Israël a mis en garde l’Uruguay contre la présence du Hezbollah dans la région : « Il doit travailler davantage avec les groupes sud-américains »

Le gouvernement israélien a mis en garde à Montevideo contre une forte présence du Hezbollah dans la région, a souligné qu’il travaillait « main dans la main » avec les organisations du crime organisé et était prêt à contribuer à l’élaboration d’une loi établissant une liste d’organisations qui doivent être « combattues ».

Ces avertissements et cette offre ont été lancés mardi 4 par Igal Ekdesman, chef de mission adjoint de l'ambassade d'Israël en Uruguay, lors d'un événement organisé par le Centre d'études sur le développement. L'hebdomadaire local Recherche enregistré cette activité.

Le responsable israélien a souligné qu'en général les autorités et les citoyens d'un pays croient qu'ils ne seront pas la cible d'activités terroristes, mais il a averti que cette idée est fausse. « Nous disons : 'Rien ne se passera ici', mais ces dernières années, nous avons vu des choses se produire dans le monde et nous ne pouvons plus les ignorer et dire que cela ne se produira pas ici », a déclaré Ekdesman lors d'un événement également organisé par les ambassades des États-Unis et de l'Union européenne.

Événement « Crime organisé et terrorisme.

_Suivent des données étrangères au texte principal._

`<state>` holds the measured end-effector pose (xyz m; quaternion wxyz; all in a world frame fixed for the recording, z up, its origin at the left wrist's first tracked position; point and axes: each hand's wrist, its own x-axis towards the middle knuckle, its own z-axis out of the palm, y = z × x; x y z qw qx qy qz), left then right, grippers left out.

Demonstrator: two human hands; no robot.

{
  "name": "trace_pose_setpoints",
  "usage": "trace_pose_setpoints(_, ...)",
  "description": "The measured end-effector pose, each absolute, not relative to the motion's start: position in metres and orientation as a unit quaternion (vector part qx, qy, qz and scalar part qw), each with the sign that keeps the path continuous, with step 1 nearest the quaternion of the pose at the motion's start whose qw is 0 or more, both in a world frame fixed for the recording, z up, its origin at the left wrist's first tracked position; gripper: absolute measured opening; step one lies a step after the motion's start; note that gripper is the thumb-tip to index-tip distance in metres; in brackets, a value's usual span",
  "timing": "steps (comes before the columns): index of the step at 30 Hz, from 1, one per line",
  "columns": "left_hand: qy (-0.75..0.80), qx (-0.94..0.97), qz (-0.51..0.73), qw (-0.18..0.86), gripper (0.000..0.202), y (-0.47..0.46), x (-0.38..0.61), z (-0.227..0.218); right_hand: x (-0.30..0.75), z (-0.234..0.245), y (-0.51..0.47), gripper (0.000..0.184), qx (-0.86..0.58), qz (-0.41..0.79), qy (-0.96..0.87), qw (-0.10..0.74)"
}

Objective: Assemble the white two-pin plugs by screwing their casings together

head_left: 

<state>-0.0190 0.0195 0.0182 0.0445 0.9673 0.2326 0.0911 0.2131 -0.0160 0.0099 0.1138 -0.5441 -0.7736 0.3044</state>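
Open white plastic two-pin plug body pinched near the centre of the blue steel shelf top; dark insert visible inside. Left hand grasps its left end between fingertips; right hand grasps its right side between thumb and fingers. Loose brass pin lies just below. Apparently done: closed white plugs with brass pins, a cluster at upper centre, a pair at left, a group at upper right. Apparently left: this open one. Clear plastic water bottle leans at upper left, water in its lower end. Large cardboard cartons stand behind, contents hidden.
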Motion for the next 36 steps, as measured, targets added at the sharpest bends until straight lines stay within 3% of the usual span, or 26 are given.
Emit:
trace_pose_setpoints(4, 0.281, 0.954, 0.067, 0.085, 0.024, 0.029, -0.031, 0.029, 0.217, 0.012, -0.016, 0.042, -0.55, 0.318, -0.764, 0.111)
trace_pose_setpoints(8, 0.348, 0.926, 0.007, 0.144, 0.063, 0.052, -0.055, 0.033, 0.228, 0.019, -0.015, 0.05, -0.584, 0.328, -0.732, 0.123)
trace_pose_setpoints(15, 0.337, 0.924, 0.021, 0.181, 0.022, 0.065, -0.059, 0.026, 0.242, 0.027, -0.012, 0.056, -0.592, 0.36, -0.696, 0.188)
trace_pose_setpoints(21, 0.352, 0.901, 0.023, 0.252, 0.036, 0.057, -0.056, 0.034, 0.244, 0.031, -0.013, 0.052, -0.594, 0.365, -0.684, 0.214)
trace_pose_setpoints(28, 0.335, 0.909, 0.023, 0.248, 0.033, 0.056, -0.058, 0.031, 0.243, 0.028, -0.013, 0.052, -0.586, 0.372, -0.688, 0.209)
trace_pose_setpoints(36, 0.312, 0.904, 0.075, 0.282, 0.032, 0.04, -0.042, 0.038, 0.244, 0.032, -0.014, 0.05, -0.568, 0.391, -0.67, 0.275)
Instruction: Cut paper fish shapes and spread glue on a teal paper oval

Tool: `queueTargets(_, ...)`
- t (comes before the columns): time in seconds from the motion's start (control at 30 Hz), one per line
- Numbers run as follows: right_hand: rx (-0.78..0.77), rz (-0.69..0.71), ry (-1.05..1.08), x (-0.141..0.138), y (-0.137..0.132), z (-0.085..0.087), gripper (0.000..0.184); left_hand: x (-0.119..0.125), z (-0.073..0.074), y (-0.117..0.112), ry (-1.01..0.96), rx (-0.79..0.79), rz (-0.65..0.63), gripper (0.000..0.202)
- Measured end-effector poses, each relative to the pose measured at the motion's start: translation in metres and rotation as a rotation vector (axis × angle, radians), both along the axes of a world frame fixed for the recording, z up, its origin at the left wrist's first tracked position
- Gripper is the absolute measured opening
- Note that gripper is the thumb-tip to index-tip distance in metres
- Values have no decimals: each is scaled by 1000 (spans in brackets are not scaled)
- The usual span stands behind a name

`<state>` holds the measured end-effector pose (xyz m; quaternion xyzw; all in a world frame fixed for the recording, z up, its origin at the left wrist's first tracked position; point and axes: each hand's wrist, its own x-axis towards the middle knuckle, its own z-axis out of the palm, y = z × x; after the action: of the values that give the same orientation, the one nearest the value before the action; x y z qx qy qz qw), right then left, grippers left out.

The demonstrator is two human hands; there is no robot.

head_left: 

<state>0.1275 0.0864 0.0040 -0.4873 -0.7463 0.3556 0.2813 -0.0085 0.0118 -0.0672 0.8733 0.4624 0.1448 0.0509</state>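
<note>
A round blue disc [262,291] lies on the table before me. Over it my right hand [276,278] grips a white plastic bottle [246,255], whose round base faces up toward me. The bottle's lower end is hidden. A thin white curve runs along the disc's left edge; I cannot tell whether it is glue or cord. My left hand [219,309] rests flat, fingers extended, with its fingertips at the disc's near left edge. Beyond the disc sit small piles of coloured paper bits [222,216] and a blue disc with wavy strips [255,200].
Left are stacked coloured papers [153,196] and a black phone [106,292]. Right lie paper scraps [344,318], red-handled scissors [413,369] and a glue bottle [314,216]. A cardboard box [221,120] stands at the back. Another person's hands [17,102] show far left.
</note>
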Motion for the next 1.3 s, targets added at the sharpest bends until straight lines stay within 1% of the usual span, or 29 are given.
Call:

Le chef de la mission israélienne dans le pays a déclaré que le Hezbollah est « l'une des plus grandes organisations terroristes et criminelles organisées au monde », dont la présence dans la région est devenue très forte. « Il est bien implanté dans la région et travaille main dans la main avec des organisations criminelles organisées en Argentine, au Brésil et au Paraguay. Il fait le trafic de drogue, notamment de cocaïne, et est également très actif dans le blanchiment d'argent », a décrit Ekdesman.

Selon lui, le groupe terroriste cherche de nouvelles sources de revenus après la guerre entre Israël et l'Iran au début de l'année, qui a entraîné une diminution « drastique » des revenus qu'il recevait du régime israélien.

« Qu'est-ce que cela a à voir avec l'Uruguay ? C'est une chose très importante qui influencera grandement l'Amérique du Sud, car la réduction financière au Moyen-Orient aura un impact sur les pays sud-américains. Aujourd'hui, le Hezbollah doit travailler davantage avec les organisations du crime organisé sud-américain pour obtenir des financements », a-t-il expliqué, à propos du lien avec l'Uruguay.

Une saisie policière

Ces avertissements s'ajoutent à ceux émis par les États-Unis concernant les opérations du Hezbollah dans la triple frontière, qui inclut également l'Uruguay. Les autorités de ce pays ont accru leurs alertes après la multiplication des cas de blanchiment d'argent et de change illégal de devises aux points frontaliers avec le Brésil, a rapporté Recherche.

Il y a un peu plus d'un an, La police fédérale a saisi 14 millions de dollars provenant d'échanges illégaux et du trafic de drogue à Chuy, la ville frontalière entre l'Uruguay et le Brésil. Les agents locaux analysent si un quelconque type de financement est accordé à des groupes tels qu'Al-Qaïda, le Hamas et le Hezbollah.

Cependant, au sein du gouvernement uruguayen, il n’y a aucune certitude que ces mouvements soutiendront de manière significative ces organisations.

Bien que des pays comme l’Argentine, le Paraguay, les États-Unis et Israël aient défini le Hezbollah comme une organisation terroriste, l’Uruguay a décidé d’ajuster sa position à ce que propose l’ONU dans sa liste officielle du Conseil de sécurité des Nations Unies, qui ne l’inclut toujours pas comme organisation terroriste.

Le sénateur Andrés Ojeda, du parti d'opposition Colorado, a présenté il y a un peu plus d'un mois un projet de loi pour créer un registre des « entités terroristes »qui serait dirigé par le Hamas et le Hezbollah. La proposition utilise l’argument selon lequel « la menace du terrorisme transnational constitue un risque croissant pour la sécurité nationale, régionale et internationale ».

Photo du dossier du secrétaire

L'un des articles crée ce qu'il appelle le Registre national des entités terroristes internationales. L'inscription des organisations au registre permettrait à l'État uruguayen de geler les biens et les avoirs financiers des entités qui opèrent sur le territoire uruguayen et les empêcherait de réaliser tout type de transaction économique, financière ou commerciale.